L’Italicum è stato approvato con la fiducia. Ma una legge elettorale non può essere imposta con il voto di fiducia, lo dice l’articolo 72 della Costituzione.

E’ la cosiddetta istanza di autoremissione della legge che sottoporrete domani (oggi, ndr) alla Corte?

Sì. Un accoglimento della questione di legittimità costituzionale su questo punto farebbe saltare l’intera legge. Un’opzione forse troppo radicale. 

Veniamo ai nodi dell’Italicum. Premio di maggioranza e ballottaggio.

Alla lista che raggiunge il 40 per cento dei voti vengono assicurati 340 seggi. Ma è il 40 per cento dei votanti effettivi, non il 40 per cento degli aventi diritto. E qui c’è già una prima distorsione della rappresentanza. La seconda distorsione è al ballottaggio: se nessuno raggiunge il 40 per cento, le due liste più votate vanno al ballottaggio. Ancora peggio: aumenta la sproporzione tra numero dei seggi garantiti dal premio e voti ottenuti.

 

Renzi le avrebbe risposto che il ballottaggio si fa anche altrove.

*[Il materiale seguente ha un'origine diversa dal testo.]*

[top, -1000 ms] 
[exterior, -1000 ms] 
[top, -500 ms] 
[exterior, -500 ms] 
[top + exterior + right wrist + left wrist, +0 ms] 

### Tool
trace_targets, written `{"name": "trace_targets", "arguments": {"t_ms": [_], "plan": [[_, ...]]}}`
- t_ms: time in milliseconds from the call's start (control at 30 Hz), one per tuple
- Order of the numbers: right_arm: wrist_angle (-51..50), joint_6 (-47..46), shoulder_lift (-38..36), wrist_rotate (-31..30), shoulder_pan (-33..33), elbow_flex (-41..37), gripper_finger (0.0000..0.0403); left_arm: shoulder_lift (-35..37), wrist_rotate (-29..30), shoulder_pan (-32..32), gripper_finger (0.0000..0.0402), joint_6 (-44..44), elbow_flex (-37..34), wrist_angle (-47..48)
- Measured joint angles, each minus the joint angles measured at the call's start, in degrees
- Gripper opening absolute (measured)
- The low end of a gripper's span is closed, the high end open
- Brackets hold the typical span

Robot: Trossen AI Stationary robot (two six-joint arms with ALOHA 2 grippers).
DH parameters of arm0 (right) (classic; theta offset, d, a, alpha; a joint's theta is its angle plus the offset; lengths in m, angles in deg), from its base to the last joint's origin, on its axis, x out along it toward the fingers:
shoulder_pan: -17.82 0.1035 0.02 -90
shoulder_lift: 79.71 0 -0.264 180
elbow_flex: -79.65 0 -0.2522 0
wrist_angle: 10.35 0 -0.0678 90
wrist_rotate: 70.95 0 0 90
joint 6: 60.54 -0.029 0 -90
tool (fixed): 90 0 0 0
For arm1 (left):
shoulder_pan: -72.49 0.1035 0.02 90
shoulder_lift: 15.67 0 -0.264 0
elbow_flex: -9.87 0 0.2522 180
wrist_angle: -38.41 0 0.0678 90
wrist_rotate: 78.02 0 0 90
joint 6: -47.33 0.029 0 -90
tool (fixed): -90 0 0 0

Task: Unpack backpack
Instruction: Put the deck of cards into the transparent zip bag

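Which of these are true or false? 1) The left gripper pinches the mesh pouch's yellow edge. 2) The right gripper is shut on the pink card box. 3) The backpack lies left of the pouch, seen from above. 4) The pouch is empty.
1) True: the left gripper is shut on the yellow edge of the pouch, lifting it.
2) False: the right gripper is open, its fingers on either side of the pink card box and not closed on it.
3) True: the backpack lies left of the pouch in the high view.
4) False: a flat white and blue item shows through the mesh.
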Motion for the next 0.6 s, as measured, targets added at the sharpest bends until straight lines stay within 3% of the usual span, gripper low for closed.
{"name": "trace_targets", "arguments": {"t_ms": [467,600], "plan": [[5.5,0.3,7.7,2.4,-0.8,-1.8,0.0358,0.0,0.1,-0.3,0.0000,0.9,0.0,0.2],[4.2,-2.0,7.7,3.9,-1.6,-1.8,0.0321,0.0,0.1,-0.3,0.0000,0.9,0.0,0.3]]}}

Vero. Ma in Francia si fa il ballottaggio soltanto nei collegi dove nessuno ha raggiunto la maggioranza: non va a ballottaggio tutto il corpo elettorale. 

 

Tradotto?

Mentre in Francia avendo raggiunto la maggioranza nel mio collegio sarei eletto, in Italia rischierei di vedermi portato via il posto dal voto di un altro collegio, perché i voti che ho ottenuto nel mio collegio vanno a sommarsi a quelli di tutti gli altri. E’ una violazione del voto diretto: perché l’elettore deve trovarsi un altro deputato al posto di quello che ha votato? 

 

E poi vengono i capilista bloccati. 

Se un candidato può presentarsi in dieci collegi e poi sceglie il collegio dopo essere stato eletto, non sono più gli elettori a decidere.

 

L’avvocatura dello Stato, cioè il governo, vi obietta che non potete agire per l’accertamento del vostro diritto di voto relativamente ad una legge che non è stata ancora applicata. Cosa risponde?

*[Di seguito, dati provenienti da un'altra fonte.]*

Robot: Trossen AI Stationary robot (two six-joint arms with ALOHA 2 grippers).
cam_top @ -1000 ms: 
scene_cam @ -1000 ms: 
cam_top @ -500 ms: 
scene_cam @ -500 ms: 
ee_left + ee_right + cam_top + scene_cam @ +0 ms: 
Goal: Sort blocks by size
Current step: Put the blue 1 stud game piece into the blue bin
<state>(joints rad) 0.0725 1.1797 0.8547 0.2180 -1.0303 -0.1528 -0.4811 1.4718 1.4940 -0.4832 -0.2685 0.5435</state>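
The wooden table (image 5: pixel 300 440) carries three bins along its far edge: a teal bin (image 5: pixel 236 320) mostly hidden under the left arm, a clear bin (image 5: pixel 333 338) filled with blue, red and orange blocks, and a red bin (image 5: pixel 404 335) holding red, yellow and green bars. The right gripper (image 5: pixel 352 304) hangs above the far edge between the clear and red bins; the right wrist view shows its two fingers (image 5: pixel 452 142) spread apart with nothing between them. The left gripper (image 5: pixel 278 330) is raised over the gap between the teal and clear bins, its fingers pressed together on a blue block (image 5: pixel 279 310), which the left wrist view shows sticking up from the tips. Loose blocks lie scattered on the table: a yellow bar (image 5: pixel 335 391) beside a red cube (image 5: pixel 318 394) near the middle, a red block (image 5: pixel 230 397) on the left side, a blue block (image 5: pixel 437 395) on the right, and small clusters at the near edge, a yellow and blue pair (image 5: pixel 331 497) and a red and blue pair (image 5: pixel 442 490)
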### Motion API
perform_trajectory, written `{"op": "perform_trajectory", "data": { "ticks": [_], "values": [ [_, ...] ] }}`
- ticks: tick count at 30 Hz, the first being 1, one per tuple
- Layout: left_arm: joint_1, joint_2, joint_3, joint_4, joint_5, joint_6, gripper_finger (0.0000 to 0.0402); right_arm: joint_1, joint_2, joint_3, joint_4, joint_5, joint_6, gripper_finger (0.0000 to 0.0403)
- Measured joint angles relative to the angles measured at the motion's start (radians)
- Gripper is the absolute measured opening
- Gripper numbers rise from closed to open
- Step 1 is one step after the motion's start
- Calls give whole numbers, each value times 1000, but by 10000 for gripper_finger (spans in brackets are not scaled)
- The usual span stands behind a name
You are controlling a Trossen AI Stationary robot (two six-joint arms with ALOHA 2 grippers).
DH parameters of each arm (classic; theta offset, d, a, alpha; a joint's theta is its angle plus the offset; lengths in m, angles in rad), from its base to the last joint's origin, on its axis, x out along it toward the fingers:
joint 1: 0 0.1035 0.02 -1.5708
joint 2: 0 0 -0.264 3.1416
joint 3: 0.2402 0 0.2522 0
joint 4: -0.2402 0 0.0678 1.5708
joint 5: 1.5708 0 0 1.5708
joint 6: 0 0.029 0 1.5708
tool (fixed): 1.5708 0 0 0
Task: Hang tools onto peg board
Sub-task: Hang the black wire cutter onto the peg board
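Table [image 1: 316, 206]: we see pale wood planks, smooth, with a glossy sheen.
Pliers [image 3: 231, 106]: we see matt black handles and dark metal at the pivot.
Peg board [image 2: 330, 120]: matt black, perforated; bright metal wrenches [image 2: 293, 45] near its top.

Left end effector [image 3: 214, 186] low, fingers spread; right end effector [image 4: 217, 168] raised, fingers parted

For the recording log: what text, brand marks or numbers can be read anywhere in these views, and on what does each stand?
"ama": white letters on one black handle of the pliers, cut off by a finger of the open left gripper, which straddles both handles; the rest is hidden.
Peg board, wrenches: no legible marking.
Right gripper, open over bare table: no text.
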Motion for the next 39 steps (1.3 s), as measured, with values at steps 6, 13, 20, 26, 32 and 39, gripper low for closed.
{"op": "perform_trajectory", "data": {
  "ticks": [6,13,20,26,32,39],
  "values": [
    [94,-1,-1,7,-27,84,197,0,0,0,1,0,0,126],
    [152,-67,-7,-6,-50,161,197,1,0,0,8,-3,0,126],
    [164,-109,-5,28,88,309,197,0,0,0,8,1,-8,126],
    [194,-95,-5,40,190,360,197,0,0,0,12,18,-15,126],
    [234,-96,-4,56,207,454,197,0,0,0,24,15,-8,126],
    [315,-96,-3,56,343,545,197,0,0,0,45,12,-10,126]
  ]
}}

Noi abbiamo fatto un’azione di accertamento del diritto a votare secondo Costituzione. Questo diritto è un diritto fondamentale e come tale è permanente. Glielo spiego con un paradosso: se il parlamento approvasse una legge che reintroduce la pena di morte, per sollevare la questione di legittimità costituzionale della legge che la reintroduce dovremmo aspettare che fosse applicata?

 

Cosa si attende?

Sono fiducioso. Se la Consulta domani (oggi, ndr) tenesse fermi i princìpi della sentenza 1/2014, direi che l’Italicum non ha scampo. 

 

Prima ha detto che difendete il diritto di voto. Ma chi lo ha compromesso, chi o che cosa lo minaccia?

E’ stato conculcato dal tramonto dei partiti politici così come li abbiamo conosciuti e praticati fino a una ventina d’anni fa.